** Opening Exercise data block **

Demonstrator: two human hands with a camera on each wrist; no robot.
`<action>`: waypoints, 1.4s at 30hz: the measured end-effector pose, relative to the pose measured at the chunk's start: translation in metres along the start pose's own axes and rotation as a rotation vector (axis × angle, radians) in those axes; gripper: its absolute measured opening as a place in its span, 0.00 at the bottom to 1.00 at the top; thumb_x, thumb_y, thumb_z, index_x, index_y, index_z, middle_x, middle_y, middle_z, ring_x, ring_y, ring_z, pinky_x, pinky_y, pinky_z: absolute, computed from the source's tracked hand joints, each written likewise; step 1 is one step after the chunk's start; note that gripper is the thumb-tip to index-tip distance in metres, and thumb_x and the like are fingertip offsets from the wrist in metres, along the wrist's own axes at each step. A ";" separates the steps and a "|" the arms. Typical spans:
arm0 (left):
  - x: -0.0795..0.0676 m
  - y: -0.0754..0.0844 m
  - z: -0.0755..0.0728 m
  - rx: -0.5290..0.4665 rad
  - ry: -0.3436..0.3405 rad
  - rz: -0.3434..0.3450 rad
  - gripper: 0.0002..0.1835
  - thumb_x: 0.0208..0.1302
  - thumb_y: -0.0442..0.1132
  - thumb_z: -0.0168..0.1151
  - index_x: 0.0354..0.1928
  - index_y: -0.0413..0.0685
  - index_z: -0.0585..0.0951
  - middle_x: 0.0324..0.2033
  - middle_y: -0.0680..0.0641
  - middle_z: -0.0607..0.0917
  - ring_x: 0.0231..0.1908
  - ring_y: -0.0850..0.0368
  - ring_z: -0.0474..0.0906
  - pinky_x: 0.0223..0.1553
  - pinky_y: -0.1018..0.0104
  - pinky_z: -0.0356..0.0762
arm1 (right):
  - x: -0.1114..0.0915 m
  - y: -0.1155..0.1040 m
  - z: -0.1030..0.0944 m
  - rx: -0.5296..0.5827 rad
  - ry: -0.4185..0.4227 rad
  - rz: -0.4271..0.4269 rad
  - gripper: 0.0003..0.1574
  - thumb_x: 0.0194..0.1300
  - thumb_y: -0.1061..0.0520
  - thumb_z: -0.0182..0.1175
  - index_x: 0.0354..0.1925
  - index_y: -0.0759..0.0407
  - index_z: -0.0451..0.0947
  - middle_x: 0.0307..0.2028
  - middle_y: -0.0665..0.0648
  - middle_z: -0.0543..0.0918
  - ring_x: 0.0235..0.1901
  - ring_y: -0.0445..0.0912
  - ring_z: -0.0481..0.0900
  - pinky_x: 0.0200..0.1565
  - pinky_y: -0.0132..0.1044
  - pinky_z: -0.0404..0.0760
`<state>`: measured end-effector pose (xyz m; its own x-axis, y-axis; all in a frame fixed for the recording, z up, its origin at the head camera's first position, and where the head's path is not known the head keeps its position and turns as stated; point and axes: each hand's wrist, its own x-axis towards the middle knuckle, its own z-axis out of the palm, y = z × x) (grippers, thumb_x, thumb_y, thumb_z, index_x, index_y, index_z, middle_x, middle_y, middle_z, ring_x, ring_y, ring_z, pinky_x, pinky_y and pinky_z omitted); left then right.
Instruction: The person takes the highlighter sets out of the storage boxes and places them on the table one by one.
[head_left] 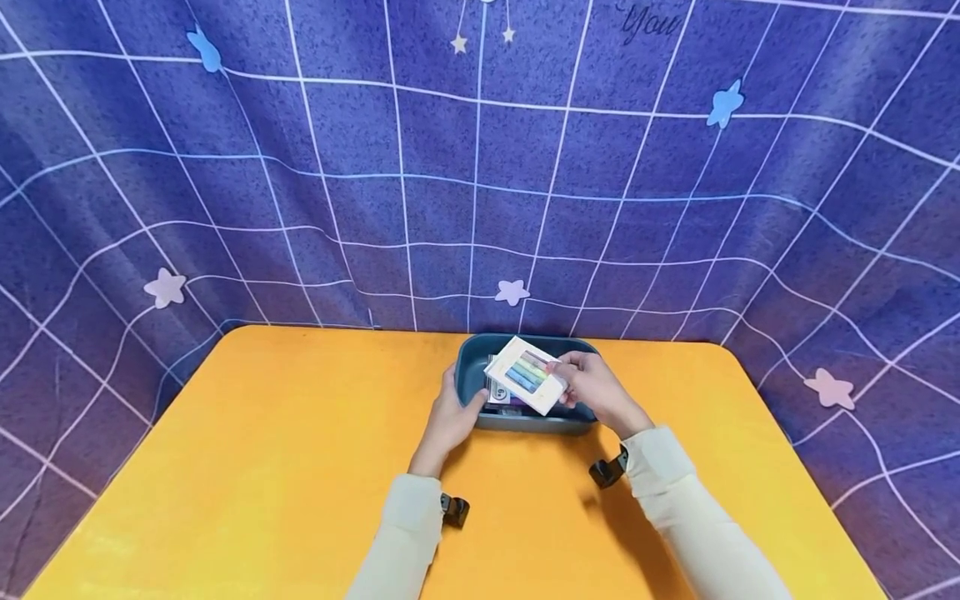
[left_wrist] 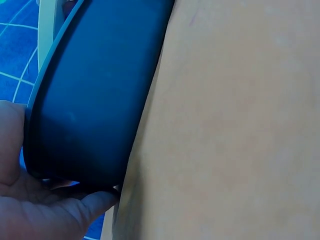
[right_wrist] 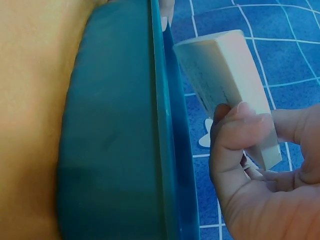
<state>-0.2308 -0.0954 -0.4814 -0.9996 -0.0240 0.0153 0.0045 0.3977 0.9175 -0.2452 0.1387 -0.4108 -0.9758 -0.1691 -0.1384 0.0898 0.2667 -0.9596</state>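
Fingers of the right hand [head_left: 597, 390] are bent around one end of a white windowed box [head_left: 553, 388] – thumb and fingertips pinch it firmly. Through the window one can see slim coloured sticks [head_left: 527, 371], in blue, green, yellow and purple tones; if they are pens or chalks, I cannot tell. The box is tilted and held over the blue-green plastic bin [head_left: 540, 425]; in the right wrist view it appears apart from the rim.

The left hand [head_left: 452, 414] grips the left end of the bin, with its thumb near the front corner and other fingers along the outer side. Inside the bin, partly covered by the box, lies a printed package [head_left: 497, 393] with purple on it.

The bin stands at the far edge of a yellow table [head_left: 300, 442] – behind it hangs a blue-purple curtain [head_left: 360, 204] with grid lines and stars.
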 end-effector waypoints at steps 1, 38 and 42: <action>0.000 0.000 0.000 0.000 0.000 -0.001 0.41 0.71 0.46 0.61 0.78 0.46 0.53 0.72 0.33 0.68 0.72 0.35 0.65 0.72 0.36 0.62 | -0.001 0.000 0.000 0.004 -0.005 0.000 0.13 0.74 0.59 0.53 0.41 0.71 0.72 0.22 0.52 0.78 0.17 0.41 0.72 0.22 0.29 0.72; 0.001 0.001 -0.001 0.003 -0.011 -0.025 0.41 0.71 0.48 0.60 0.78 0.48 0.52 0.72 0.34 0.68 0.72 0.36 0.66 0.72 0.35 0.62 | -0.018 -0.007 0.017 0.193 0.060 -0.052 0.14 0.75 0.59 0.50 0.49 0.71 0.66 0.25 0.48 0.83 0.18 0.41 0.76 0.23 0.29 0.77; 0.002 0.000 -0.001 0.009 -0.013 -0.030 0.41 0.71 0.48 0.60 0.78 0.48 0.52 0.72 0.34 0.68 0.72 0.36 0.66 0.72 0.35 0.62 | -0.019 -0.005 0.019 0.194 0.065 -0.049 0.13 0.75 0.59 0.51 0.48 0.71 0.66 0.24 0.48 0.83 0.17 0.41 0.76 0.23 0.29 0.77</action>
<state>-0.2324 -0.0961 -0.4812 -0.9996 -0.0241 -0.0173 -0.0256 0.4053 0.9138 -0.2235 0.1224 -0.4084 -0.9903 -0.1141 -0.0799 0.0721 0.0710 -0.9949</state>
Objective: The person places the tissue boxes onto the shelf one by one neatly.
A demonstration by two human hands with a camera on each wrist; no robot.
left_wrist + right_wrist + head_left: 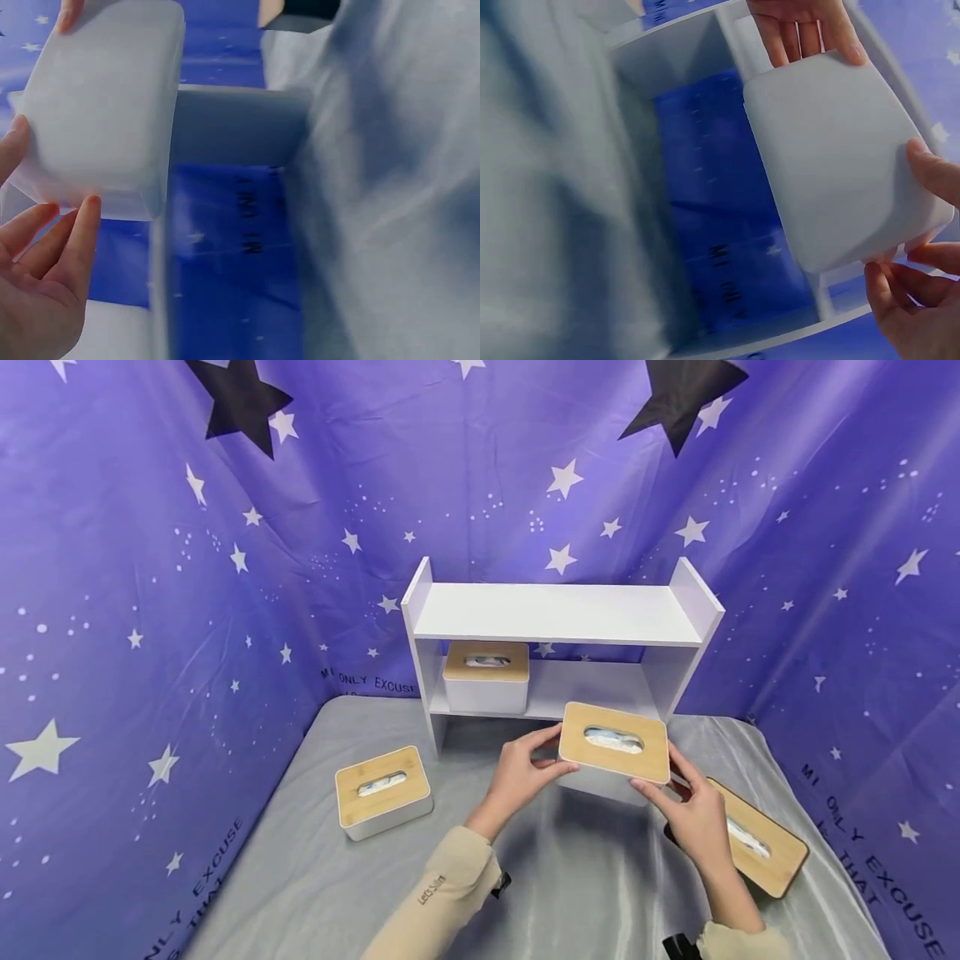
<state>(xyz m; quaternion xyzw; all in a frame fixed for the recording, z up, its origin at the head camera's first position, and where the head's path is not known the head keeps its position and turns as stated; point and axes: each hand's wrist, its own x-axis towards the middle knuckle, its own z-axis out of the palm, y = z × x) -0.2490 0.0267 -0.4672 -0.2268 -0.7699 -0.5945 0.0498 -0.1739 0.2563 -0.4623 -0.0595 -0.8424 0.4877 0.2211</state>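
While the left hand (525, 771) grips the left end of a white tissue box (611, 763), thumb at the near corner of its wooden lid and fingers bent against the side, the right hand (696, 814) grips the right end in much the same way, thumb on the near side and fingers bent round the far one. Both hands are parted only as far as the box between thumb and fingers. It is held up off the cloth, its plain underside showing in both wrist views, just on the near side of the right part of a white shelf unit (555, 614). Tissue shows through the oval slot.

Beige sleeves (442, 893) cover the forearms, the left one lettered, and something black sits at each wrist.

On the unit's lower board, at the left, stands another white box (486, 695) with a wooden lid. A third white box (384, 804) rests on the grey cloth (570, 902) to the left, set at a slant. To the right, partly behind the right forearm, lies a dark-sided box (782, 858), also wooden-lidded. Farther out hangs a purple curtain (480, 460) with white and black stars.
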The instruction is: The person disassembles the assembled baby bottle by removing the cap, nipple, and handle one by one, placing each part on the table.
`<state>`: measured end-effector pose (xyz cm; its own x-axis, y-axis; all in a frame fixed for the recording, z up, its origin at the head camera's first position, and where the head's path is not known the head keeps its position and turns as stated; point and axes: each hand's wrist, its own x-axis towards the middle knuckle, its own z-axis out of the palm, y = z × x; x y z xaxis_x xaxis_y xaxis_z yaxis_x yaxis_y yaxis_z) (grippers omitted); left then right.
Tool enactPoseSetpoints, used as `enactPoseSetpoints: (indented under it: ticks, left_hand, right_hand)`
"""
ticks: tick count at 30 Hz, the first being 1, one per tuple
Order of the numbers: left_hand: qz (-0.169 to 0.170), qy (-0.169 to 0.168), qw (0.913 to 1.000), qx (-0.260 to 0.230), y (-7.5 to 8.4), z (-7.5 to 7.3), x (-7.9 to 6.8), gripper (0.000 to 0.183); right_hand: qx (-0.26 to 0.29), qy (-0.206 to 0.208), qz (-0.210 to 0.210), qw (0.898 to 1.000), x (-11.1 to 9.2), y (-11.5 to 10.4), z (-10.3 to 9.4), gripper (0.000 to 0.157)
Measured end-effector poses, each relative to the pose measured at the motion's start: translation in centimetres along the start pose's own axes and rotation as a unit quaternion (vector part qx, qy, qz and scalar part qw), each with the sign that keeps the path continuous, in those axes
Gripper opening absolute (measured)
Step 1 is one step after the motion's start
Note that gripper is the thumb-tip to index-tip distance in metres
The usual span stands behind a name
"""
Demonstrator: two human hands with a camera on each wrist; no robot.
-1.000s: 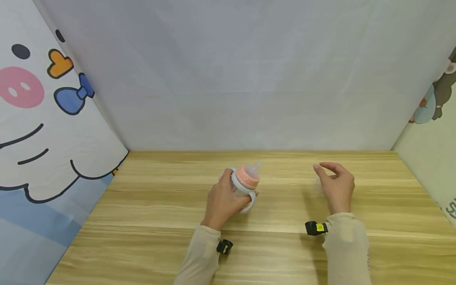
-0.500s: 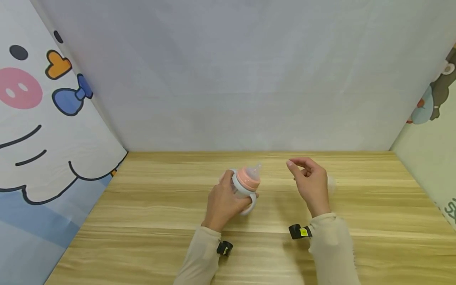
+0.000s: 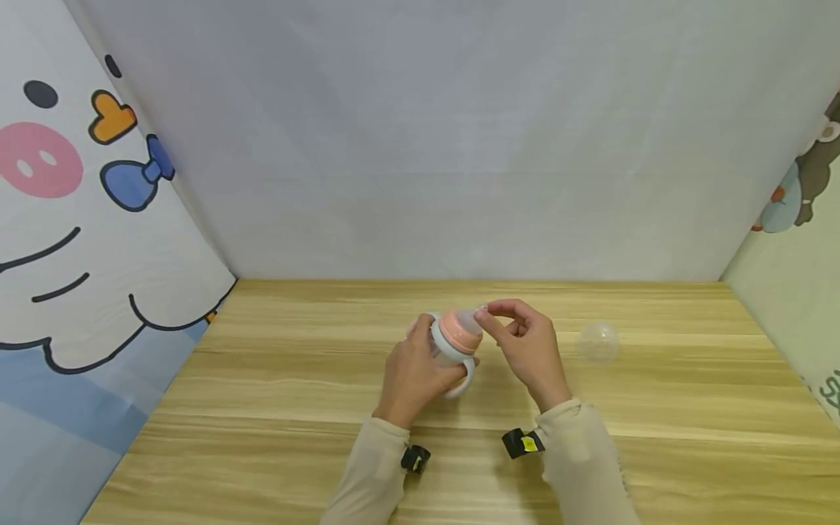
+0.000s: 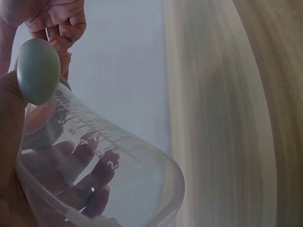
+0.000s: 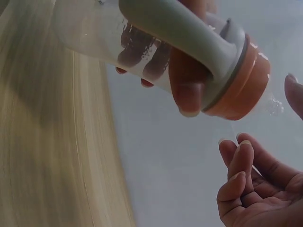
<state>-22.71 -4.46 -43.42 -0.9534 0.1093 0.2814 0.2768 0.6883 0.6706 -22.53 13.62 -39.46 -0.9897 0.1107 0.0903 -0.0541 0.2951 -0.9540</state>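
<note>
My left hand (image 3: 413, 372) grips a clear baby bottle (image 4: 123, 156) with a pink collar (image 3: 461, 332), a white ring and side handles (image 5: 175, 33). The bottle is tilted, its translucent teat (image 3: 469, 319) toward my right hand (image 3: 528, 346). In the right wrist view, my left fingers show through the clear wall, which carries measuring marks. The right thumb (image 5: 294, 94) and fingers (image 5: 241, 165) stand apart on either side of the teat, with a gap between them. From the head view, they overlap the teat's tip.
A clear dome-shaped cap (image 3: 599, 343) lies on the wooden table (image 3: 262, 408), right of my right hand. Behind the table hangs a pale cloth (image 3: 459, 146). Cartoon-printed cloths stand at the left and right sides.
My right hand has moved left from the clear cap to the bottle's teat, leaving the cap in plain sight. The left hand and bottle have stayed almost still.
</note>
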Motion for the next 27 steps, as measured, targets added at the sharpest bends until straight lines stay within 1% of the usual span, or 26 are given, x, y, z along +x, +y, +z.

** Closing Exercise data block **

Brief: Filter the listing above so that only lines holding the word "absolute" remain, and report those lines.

Your response:
`<action>`: waypoints, 1.4s at 30hz: the measured end-effector pose, relative to the pose measured at the chunk's start: translation in metres along the start pose's own axes and rotation as a rotation vector (axis × angle, radians) in those axes; gripper: its absolute measured opening as a place in its span, 0.00 at the bottom to 1.00 at the top; thumb_x, thumb_y, thumb_z, index_x, index_y, index_z, middle_x, middle_y, middle_z, ring_x, ring_y, ring_z, pinky_x, pinky_y, pinky_z: absolute, computed from the source's tracked hand joints, each written likewise; step 1 is one step after the chunk's start; note that gripper is the thumb-tip to index-tip distance in metres, and thumb_x and the like are fingertip offsets from the wrist in metres, along the wrist's own axes at each step. A ";" separates the steps and a "|" the arms. Typical spans:
Gripper opening absolute (measured)

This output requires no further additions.